Work order: For the data below, restate word for word only the lines from the line containing "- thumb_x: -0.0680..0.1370" through the line containing "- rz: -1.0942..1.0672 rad", both ends included.

Given entries: Begin

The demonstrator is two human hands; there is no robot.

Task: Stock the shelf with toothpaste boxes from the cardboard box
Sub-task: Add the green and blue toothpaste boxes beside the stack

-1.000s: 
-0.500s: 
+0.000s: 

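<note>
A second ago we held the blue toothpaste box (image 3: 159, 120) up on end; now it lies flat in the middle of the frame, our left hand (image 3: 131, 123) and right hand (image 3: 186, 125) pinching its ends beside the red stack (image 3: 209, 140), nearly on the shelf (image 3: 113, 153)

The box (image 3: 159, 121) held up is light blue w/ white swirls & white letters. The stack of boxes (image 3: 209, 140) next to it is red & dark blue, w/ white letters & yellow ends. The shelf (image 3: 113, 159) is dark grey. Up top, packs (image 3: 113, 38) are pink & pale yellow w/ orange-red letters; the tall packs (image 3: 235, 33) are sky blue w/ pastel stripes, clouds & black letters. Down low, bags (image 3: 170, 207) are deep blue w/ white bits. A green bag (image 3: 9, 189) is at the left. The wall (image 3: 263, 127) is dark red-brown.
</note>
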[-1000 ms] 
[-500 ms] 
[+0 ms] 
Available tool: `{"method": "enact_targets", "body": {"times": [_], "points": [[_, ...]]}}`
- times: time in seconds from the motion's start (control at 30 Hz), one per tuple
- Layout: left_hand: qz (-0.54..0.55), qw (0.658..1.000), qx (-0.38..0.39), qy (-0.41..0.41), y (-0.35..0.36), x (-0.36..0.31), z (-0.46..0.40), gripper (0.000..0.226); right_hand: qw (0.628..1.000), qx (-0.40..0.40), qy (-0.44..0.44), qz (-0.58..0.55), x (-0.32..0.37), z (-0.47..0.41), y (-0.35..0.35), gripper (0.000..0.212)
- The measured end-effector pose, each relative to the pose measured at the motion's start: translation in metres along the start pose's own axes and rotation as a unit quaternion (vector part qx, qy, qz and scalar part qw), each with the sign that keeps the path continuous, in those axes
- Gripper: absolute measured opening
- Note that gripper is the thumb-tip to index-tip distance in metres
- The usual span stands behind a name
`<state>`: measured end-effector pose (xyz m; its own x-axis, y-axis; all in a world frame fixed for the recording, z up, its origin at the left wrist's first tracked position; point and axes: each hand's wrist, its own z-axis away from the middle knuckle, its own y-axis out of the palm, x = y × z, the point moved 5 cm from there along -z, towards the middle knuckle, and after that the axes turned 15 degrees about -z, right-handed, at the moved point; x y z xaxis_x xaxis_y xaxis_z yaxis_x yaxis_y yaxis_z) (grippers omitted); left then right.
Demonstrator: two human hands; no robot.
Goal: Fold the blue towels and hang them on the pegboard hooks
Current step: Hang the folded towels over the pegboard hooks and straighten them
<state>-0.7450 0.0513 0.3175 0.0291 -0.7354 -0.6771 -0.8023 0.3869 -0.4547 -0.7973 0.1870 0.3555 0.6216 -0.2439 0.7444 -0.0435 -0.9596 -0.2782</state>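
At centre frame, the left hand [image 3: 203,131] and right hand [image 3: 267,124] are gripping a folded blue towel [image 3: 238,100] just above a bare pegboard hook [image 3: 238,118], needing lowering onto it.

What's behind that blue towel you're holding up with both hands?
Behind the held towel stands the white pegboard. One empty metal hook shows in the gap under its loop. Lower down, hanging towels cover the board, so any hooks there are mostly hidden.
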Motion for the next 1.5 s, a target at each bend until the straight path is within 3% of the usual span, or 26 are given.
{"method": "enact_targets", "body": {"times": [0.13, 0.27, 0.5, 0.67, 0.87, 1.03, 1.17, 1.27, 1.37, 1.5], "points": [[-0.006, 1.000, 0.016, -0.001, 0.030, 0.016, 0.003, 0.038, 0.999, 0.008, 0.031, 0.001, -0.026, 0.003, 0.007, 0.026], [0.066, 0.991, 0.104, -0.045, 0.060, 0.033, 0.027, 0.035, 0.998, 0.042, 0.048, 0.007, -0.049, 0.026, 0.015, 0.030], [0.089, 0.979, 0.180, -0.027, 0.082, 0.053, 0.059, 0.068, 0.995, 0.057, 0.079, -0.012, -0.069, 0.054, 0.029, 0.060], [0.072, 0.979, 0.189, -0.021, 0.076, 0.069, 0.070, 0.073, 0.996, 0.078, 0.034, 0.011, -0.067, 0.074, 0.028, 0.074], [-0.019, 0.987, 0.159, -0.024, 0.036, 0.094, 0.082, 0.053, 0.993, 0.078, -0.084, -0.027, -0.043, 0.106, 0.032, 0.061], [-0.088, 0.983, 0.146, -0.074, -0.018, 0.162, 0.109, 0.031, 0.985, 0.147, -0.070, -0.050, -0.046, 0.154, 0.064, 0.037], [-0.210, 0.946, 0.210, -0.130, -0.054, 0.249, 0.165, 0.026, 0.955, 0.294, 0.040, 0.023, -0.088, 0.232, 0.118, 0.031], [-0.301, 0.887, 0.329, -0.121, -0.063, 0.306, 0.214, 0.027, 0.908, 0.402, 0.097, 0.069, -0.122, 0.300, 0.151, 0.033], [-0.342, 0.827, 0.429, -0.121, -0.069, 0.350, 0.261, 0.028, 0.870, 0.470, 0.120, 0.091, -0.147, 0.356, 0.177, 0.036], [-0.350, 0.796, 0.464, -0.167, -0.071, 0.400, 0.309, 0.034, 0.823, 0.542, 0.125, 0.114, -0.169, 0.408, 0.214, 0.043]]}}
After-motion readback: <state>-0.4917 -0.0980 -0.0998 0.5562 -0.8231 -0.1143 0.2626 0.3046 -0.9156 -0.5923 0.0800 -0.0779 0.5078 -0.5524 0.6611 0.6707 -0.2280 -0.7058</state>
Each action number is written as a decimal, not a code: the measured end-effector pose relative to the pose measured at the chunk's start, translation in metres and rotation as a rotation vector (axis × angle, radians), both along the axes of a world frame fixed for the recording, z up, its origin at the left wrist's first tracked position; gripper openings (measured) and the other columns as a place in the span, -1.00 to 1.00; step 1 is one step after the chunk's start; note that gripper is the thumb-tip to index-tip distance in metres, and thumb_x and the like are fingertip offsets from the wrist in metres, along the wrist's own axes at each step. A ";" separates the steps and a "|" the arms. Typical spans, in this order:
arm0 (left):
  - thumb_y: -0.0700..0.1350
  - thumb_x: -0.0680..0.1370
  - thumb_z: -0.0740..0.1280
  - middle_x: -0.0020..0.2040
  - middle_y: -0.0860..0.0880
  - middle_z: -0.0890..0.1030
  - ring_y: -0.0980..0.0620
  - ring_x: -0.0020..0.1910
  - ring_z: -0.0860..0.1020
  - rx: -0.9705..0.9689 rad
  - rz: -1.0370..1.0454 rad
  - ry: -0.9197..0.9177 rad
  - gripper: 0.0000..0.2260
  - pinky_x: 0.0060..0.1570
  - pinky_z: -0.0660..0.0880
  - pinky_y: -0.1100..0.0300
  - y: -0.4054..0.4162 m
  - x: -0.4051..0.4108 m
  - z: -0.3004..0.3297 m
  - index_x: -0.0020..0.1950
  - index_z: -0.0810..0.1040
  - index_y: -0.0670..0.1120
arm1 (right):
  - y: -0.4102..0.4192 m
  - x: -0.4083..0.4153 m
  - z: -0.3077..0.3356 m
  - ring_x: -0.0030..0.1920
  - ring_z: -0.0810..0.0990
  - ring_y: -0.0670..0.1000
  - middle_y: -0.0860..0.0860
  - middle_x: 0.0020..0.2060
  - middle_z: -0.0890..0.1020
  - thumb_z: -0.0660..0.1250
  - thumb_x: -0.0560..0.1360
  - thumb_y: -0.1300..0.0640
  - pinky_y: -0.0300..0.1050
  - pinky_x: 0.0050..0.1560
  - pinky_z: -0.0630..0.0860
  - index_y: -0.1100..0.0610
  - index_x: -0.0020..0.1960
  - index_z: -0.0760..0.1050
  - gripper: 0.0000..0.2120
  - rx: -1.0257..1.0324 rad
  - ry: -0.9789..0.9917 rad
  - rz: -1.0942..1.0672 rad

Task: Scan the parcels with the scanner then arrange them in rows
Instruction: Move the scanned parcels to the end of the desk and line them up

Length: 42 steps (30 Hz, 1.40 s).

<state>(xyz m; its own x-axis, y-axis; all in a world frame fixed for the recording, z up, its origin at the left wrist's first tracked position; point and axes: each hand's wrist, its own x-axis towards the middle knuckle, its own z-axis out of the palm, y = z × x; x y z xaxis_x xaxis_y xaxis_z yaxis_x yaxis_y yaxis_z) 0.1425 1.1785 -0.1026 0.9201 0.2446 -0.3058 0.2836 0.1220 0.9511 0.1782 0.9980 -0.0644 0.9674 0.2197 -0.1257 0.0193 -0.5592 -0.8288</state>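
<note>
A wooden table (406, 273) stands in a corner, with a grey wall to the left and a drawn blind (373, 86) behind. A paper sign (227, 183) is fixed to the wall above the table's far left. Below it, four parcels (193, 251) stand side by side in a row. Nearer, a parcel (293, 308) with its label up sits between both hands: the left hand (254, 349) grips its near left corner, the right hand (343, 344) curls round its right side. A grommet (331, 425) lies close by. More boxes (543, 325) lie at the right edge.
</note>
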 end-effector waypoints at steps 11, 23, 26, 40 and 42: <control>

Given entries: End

Response below:
  - thumb_x: -0.0680..0.1370
  - thumb_z: -0.0740..0.1280
  - middle_x: -0.0020..0.2040
  - middle_y: -0.0860..0.0880
  - middle_z: -0.0890..0.1030
  - ring_y: -0.0980..0.0620
  - ring_x: -0.0020..0.1910
  - ring_z: -0.0860..0.1020
  - rx: -0.9705..0.9689 rad
  - rz: -1.0370..1.0454 rad
  - ry: -0.9197..0.9177 rad
  - gripper: 0.0000..0.2260
  - pinky_x: 0.0060..0.1570
  - pinky_z: -0.0660..0.0880
  - pinky_y: -0.1100..0.0300
  - y: -0.4054..0.4162 m
  - x: -0.4051..0.4108 m
  - z: -0.3004..0.3297 m
  - index_x: -0.0020..0.1950
  - index_z: -0.0810..0.1040
  - index_y: -0.0670..0.1120
arm1 (right):
  - y: -0.4102..0.4192 m
  - x: -0.4083..0.4153 m
  - z: -0.3077..0.3356 m
  - ring_x: -0.0030..0.1920
  - ring_z: -0.0810..0.0990
  - ring_y: -0.0670..0.1000
  - middle_y: -0.0860..0.0860
  - middle_x: 0.0020..0.2060
  - middle_z: -0.0890..0.1020
  - thumb_z: -0.0660..0.1250
  - thumb_x: -0.0560..0.1360
  - thumb_y: -0.1300..0.0640
  - pinky_y: -0.0300..0.1050
  - pinky_x: 0.0050..0.1560
  - pinky_z: -0.0630..0.0860
  - index_y: -0.1100..0.0610
  - index_x: -0.0020..0.1960
  - index_z: -0.0760..0.1050
  - gripper: 0.0000..0.2120
  - rx: -1.0257..1.0324 rad
  - ry: -0.9789..0.9917 rad
  - rz: -1.0942..1.0672 rad

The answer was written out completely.